Opposite this, life, consciousness and the mind are all very much intertwined for Spinoza. All individual beings possess an extent of organic harmony, mind, and of consciousness. Their level of conscious awareness depend on the intricacy of their organic structures with regard to the consciousness they possess which cannot be measured through the language the beings have (Torrance).
From Spinoza’s point of view, an experience is closely tied to the organic unity of a particular being. He presented an observation of phenomenal consciousness that allow for the reconciliation of the dilemma abovementioned. He argued that the consciousness of any human being lies in his physical and organic constitution that is can be explained using scientific methods. But, he still conserved the idea of experiences being unique to an individual only. Therefore for Spinoza, feeling pain or to be hurt is to have a personal awareness of one’s bodily state such that one’s phenomenal state is unavoidably tied with one’s embodiment (Torrance).
With this sort of philosophy, Spinoza’s name had once lived in ill repute. He was deemed Godless, an atheist. Someone who has the nerve to philosophize about denying human freedom, the greatest of divine gifts for those made under God’s image. He did have a lot of friends though since he was seemingly a social man and possesses a pleasant disposition. But with his philosophy, support for it was never extensive, and never made very public. For instance, Leibnitz, the one great philosopher who had encountered Spinoza, used some of the Spinoza’s ideas unmercifully but had still felt the need to constantly publicly criticize him. This is the parody during the 17th century. People generally do this to Spinoza, condemn his “heresy” and brand him devil because that’s what best to do under the circumstances even without fully grasping his perspectives.
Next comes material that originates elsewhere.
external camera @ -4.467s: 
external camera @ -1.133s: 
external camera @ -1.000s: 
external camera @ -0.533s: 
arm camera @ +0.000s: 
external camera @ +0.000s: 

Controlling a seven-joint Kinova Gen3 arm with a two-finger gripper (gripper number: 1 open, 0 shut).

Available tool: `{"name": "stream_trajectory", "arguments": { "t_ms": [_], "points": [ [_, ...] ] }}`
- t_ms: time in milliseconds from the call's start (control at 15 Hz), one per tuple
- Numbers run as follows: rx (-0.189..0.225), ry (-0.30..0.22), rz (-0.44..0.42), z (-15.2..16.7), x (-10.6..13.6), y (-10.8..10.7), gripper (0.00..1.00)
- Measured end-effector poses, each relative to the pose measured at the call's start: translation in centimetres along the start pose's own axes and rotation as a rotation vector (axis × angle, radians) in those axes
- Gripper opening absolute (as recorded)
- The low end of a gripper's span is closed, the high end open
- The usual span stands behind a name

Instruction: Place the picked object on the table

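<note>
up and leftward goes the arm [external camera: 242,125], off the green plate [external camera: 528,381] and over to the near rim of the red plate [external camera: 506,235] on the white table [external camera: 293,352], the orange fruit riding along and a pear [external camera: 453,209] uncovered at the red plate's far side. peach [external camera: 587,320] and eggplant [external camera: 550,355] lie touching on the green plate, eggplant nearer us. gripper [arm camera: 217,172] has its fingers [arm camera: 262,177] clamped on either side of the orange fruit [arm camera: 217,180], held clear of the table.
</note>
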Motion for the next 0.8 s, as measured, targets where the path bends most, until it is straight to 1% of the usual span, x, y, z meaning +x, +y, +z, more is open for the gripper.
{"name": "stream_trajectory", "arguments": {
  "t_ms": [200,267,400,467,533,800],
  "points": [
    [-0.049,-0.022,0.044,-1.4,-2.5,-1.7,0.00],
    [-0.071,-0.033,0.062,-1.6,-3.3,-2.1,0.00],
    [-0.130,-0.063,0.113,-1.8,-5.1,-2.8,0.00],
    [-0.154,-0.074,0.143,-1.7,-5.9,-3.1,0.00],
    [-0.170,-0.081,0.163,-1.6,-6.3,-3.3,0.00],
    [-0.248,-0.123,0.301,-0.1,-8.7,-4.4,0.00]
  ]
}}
At the advent of the 18th century, support for Spinoza hardly increased. This phenomenon was call pantheism in 1705 by the English writer John Toland sympathetically. Spinoza’s pantheism was seen by many as a mere hypocrisy since he present God as being everywhere that in the end it would be in reality seen as existing nowhere (Spiro).
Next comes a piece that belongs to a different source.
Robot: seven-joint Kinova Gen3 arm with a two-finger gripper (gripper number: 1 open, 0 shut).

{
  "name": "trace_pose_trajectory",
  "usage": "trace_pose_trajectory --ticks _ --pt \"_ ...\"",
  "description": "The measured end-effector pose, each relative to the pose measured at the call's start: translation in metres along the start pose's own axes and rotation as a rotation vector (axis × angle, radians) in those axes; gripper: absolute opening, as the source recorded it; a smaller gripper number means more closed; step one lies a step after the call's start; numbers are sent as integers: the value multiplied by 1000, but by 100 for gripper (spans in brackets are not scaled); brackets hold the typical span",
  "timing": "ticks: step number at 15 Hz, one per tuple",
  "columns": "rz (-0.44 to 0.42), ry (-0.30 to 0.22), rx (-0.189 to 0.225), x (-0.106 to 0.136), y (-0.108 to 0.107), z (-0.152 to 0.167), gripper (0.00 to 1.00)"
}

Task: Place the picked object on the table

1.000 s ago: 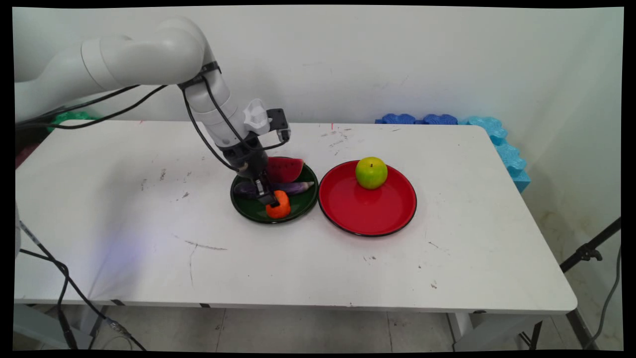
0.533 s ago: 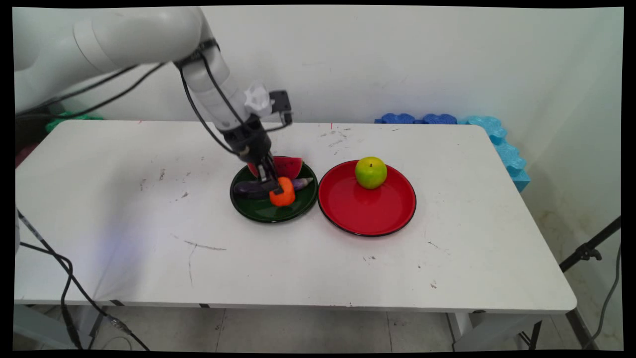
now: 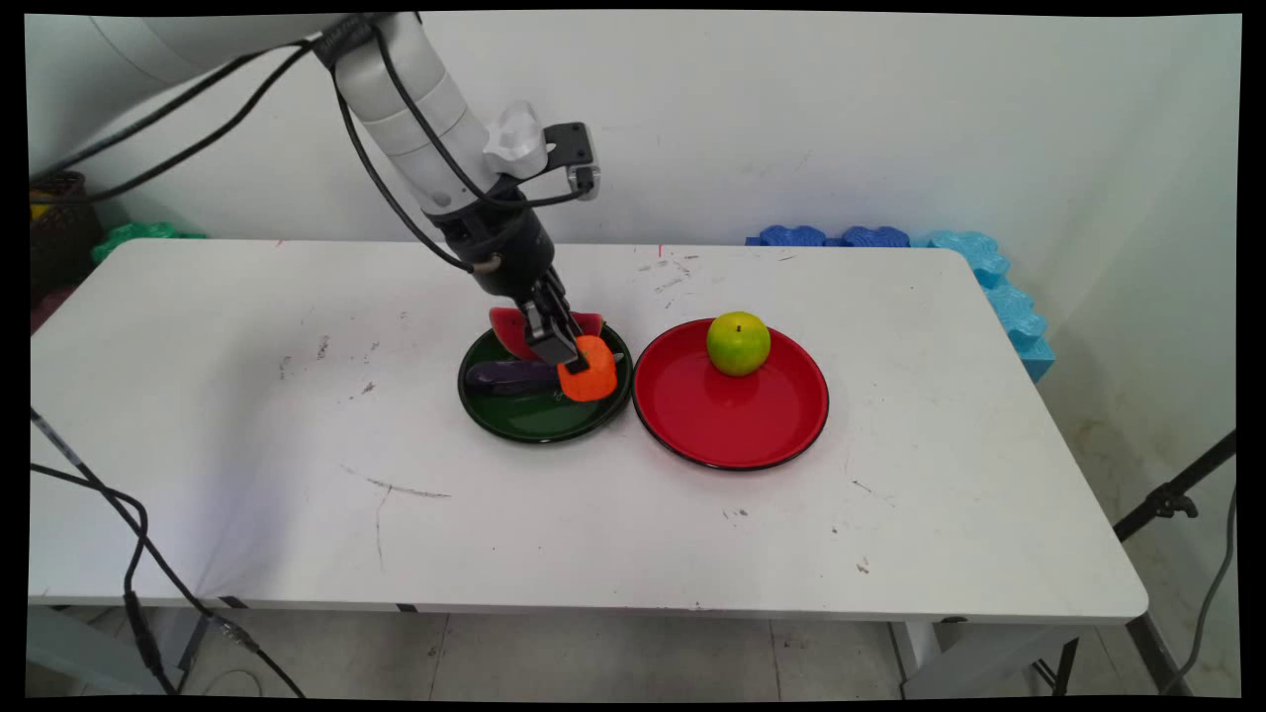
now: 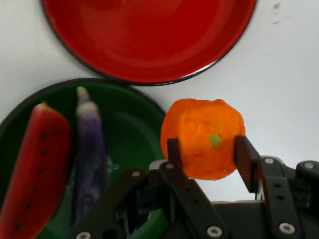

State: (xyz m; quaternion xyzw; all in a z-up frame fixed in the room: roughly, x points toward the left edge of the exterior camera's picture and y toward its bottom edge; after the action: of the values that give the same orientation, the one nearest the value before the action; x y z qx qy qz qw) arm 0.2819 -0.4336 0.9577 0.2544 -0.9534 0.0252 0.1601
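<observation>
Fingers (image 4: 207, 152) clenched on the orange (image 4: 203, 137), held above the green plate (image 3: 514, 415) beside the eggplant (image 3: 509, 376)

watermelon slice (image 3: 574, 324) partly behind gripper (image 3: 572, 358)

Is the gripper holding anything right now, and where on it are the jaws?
Yes. The gripper holds the orange, one jaw on each of its opposite sides, lifted above the green plate near the red plate.
</observation>
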Motion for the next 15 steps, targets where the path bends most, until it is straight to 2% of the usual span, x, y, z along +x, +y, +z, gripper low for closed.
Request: trace_pose_trajectory --ticks 3,7,15 --pt "-2 11 -29 2 18 -1 0" --pt "3 14 -53 -3 40 16 0" --pt "29 18 -55 -21 55 71 0"
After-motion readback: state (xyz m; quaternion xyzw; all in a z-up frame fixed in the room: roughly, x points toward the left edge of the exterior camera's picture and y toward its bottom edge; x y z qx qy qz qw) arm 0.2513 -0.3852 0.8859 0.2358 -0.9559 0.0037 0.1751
Things for Spinoza’s reputation become looking up at the latter part of the 18th century. A dramatic event caused this resuscitation to his reputation, the Pantheism Conflict that occurred in Germany in 1785. During this period, his philosophy was a source for political liberalism, the eagerness to discredit anthropomorphisms and other religious myths, and the capability to gratify the desire for an idealistic union with nature (Spiro).
Conclusion
Spinoza’s thinking became significant as a respectable blend of the rationalist, atheistic materialism, in an instance, and the celebration of the divine, on another for his late 18th century German disciples. Those who seek for spirituality and for a numinous unification, and along with it, dedicated to the belief of pursuing the truth wherever may be, were now more at peace and satisfied (Spiro).
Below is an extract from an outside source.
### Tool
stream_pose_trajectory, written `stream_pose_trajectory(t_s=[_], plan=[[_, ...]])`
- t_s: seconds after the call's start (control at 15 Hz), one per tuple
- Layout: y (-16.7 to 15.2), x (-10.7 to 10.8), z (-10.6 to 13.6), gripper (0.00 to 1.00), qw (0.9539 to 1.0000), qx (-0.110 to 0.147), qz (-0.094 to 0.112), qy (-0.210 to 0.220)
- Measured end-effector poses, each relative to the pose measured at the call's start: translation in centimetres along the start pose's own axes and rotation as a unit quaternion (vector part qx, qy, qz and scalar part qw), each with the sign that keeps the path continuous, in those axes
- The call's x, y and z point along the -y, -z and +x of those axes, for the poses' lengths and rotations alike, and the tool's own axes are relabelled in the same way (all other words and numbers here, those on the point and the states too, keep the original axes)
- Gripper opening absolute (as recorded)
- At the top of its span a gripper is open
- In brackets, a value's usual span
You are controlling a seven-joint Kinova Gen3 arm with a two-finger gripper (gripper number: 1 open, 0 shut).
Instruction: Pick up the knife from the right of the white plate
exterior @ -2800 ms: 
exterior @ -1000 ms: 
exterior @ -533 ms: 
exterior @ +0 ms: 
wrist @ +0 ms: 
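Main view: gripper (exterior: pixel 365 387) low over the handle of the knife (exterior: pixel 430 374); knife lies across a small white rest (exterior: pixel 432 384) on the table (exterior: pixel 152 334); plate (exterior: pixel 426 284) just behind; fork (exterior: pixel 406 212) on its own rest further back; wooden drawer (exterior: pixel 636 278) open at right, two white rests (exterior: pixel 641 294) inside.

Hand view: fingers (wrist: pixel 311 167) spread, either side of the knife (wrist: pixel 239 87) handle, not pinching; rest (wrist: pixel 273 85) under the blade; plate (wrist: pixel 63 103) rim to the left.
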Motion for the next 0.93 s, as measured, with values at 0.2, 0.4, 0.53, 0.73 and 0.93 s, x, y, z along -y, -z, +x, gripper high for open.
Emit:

Spinoza himself had philosophizes about the nature or essence of God. This rehabilitated Spinoza come to be perceived, possibly for the very first instance, as a believer of God. Notably, he was even termed as a “God intoxicated man.” This was indeed a long way from his reputation even during his own lifetime (Spiro).
References
McGhee, Michael. (1992) Freedom Emotion & Mind. Western Buddhist Review. Web.
Spiro, Daniel. Spinoza and the Late 18th/Early 19th Century Germany. The Aegis Press. Web.
Torrance, Steve. Freedom, mind, value: How Spinoza’s thought resolves persisting dilemmas over consciousness and ethic. In I.Smit, W.Wallach and G.Lasker (eds), Cognitive, Emotive And Ethical Aspects Of Decision Making In Humans And In Artificial Intelligence (pp. 115-124), Windsor, Ont.